Костлявый взметнулся так, что пламя свечи заколебалось, и выкрикнул запальчиво:
— Лукач, молчи! Я моложе тебя, но вон сидит старый Павлин. Он видел наши сборища семьдесят лет назад, и он знает, что в том, что нас вешали, виноваты были нерешительные люди, действовавшие вяло. Но я говорю тебе, Лукач, что пока я атаман, среди моих людей места колебаниям нет и не будет. Любого, кто переступит через волю боровинского люда, я казню, не дожидаясь, пока это сделают вешатели. И не возражай, Лукач. Если бы ты не был хорошим парнем, я бы тебе этих слов не простил. Стыдно воину держаться за юбку и стонать, что оставил родной дом.
— А я все же… — попытался вставить Лукач.
— Не перебивай. Если мы будем только защищаться — нас прижмут так, что не пискнем. У тебя, Лукач, крепкий дом, хорошее ружье, красавица жена и здоровые дети. Ты живешь дальше нас от их лап, но учти, что если они передушат нас, то возьмутся и за тебя, и защищать тебя будет некому. Тебя убьют, в дом твой вселится враг, твою жену изнасилуют, дети твои будут носить воду на кухню магната, а твою Машеньку, которой сейчас шестнадцать лет и на которой хочет жениться Николай, отправят в дом терпимости в Свайнвессен. Сила в единении, Лукач. И поэтому Боровина выступит не одна. Ей помогут горняки Збора, фабричные центральной части, горцы Каменины, охотники степей. Сигнал будет подан, когда явится вождь. А пока усилим нападения. Ведь мы — мстители, мы — совет всей Боровины. Не забывай, что ты здесь не Лукач, а представитель дальних починков. Сегодня я пошлю тебя на опасное дело не потому, что зол на тебя, а потому что ты сильный и храбрый малый и у тебя на ложе твоего ружья сорок зарубок по числу медведей и двадцать крестиков по числу убитых вешателей. Первое наше дело: Фогт и его войты Хадыка и Майковский в двух маентках. Кто оттуда?

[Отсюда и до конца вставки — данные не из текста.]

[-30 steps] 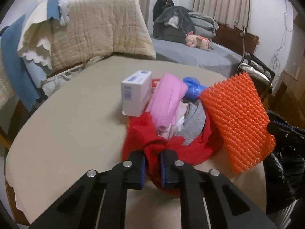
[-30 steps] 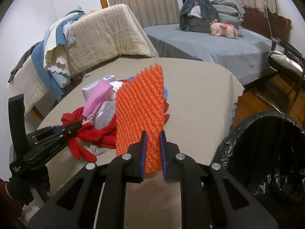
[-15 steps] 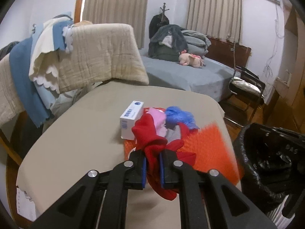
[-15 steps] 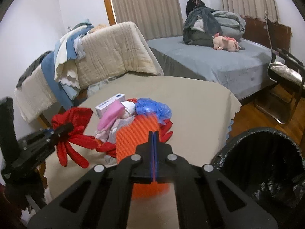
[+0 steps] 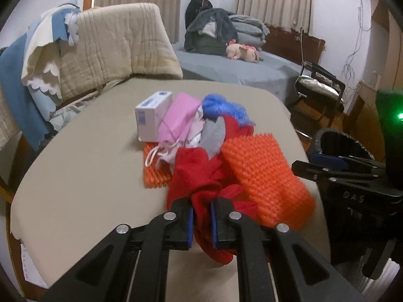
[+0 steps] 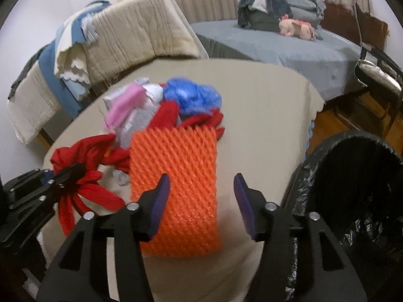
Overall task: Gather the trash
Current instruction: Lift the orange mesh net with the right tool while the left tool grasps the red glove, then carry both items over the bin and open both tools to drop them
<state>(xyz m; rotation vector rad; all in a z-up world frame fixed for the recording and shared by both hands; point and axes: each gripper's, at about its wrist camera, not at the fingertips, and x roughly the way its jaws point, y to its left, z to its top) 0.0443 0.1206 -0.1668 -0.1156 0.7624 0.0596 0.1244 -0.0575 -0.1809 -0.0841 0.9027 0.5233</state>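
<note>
A trash heap lies on the beige table (image 5: 75, 176): a white box (image 5: 151, 115), a pink mask (image 5: 180, 120), a blue bag (image 5: 221, 108), grey cloth and a red cloth (image 5: 199, 176). My left gripper (image 5: 201, 222) is shut on the red cloth's edge; it also shows in the right wrist view (image 6: 63, 173). An orange foam net (image 6: 176, 183) lies flat near the table's front edge. My right gripper (image 6: 201, 201) is open just above it, holding nothing; it also shows in the left wrist view (image 5: 327, 163).
A bin lined with a black bag (image 6: 357, 201) stands at the table's right edge. A second orange net (image 5: 153, 173) lies under the heap. Blankets drape a chair (image 5: 100, 50) behind the table. A bed (image 6: 289, 47) and a folding chair (image 5: 320, 85) stand farther back.
My right gripper has opened and let go of the orange net, which now lies on the table. My left gripper has kept its hold on the red cloth and lowered toward the table.
</note>
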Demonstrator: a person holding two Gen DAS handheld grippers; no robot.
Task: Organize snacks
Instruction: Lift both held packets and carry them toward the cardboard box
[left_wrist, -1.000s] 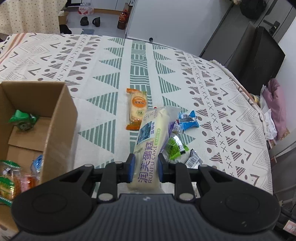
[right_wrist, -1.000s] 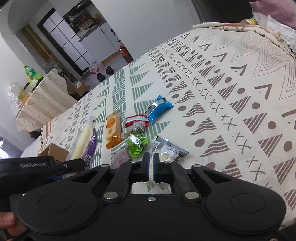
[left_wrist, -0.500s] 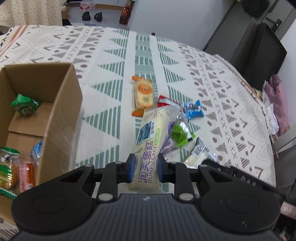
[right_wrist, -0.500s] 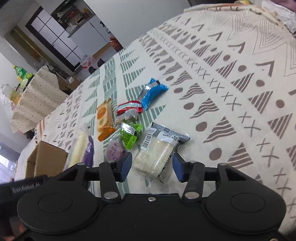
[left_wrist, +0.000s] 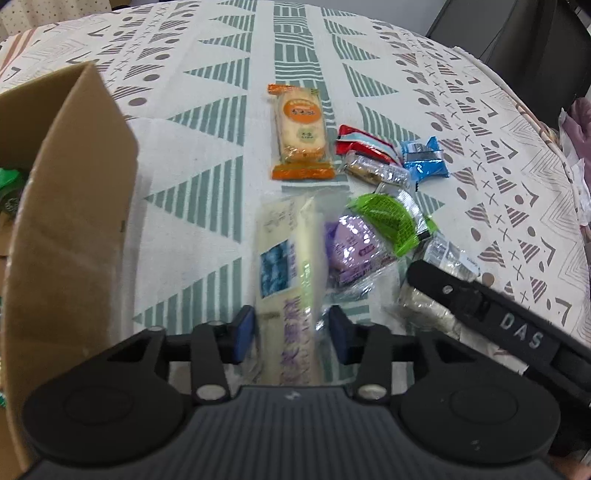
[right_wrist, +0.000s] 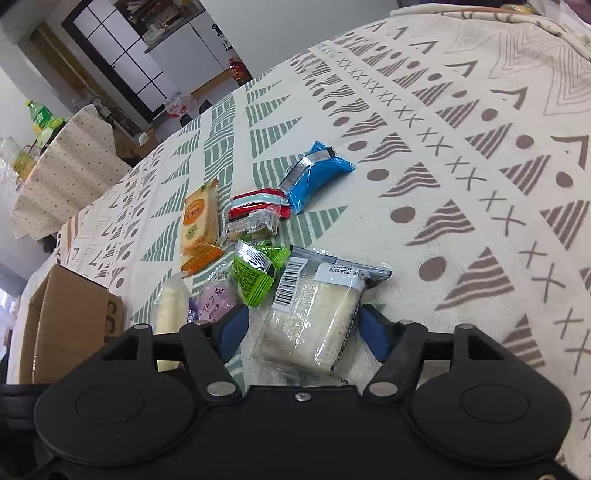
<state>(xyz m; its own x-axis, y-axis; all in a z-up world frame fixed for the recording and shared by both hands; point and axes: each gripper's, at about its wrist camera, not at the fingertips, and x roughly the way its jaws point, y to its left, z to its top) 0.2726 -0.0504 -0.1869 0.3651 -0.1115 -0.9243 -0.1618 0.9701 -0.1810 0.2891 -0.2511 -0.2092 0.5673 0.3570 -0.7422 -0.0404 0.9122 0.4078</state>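
Observation:
My left gripper (left_wrist: 291, 334) is open around the long white cake pack (left_wrist: 286, 280), which lies blurred between the fingers. My right gripper (right_wrist: 303, 330) is open, its blue pads on either side of a clear pack of white rice cake (right_wrist: 314, 314) lying on the cloth. Other snacks lie in a group: an orange cracker pack (left_wrist: 301, 129), a red pack (left_wrist: 364, 146), a blue pack (left_wrist: 423, 160), a green pack (left_wrist: 388, 218) and a purple pack (left_wrist: 354, 249). The cardboard box (left_wrist: 70, 236) stands at the left.
The patterned tablecloth (left_wrist: 207, 122) covers the table. The right gripper's body (left_wrist: 498, 314) crosses the lower right of the left wrist view. The box holds a green snack (left_wrist: 9, 184). A spotted-cloth table (right_wrist: 70, 162) and bottles stand beyond.
My left gripper has opened and let go of the long cake pack near the other snacks. My right gripper has opened wide and moved down over the rice cake pack.

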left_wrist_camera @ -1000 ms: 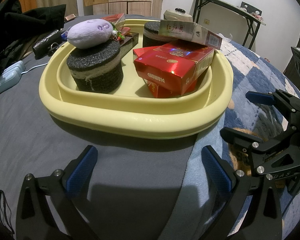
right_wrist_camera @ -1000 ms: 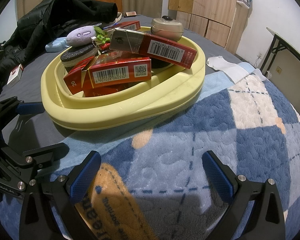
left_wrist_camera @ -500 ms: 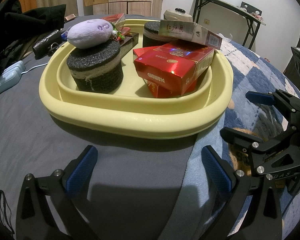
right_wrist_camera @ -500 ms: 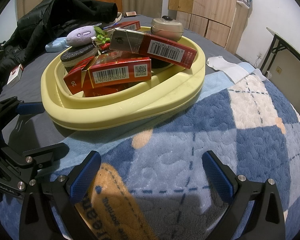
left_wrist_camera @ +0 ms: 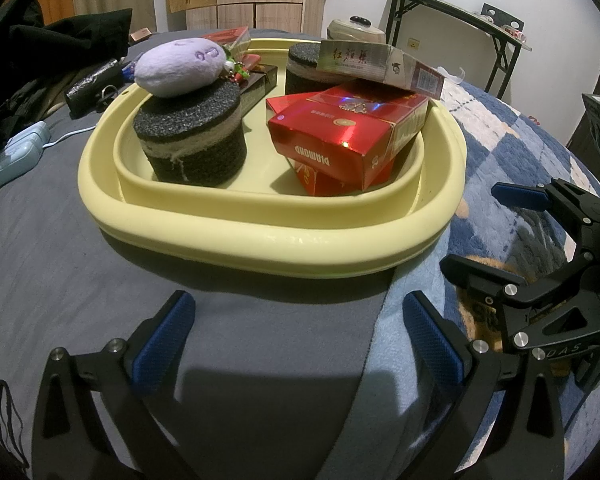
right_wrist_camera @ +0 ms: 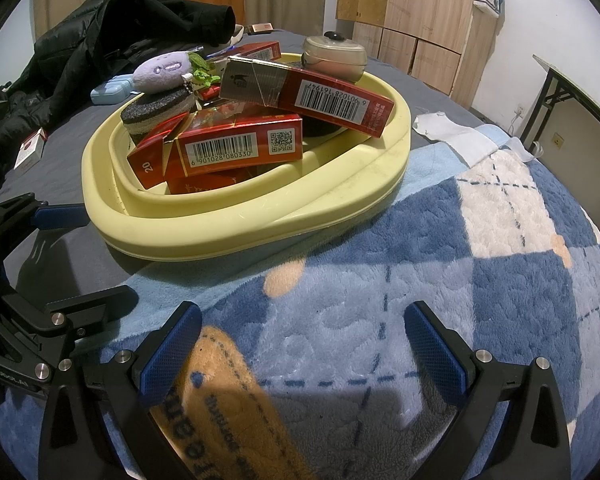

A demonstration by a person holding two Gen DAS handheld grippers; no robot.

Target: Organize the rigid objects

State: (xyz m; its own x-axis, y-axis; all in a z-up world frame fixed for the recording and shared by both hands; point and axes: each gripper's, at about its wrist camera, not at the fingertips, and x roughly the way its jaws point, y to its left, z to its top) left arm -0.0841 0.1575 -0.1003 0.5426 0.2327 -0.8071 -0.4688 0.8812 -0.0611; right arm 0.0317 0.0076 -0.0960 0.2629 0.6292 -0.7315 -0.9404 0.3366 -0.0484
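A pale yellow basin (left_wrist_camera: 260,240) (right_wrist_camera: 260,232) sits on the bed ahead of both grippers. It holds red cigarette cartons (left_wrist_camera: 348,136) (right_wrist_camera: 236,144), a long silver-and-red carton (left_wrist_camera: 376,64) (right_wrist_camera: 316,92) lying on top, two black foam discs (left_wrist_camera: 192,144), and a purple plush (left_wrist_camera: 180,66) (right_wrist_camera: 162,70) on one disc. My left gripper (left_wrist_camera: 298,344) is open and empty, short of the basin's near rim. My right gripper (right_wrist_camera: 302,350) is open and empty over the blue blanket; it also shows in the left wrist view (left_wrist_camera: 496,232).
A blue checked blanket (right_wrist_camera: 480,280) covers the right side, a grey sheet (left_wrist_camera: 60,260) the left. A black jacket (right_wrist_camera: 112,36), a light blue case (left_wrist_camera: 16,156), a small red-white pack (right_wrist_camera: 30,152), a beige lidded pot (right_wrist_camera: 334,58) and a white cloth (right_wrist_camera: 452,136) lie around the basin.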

— Я, — отозвался кто-то худой как жердь и двинулся к костру. — Братья, не могу, защитите вы нас, шкура горит (он рванул рубашку вверх, обнажив синие рубцы на спине). Не можно больше, портки сгнили на заднице. Фогт баб портит, Хадыка плетками лупит, Майковский зерно забрал. Есть нечего. Да вы слепы, что ли? Эх, ружье бы!
— Не кричи, — заметил костлявый, — говори связно, бедолага.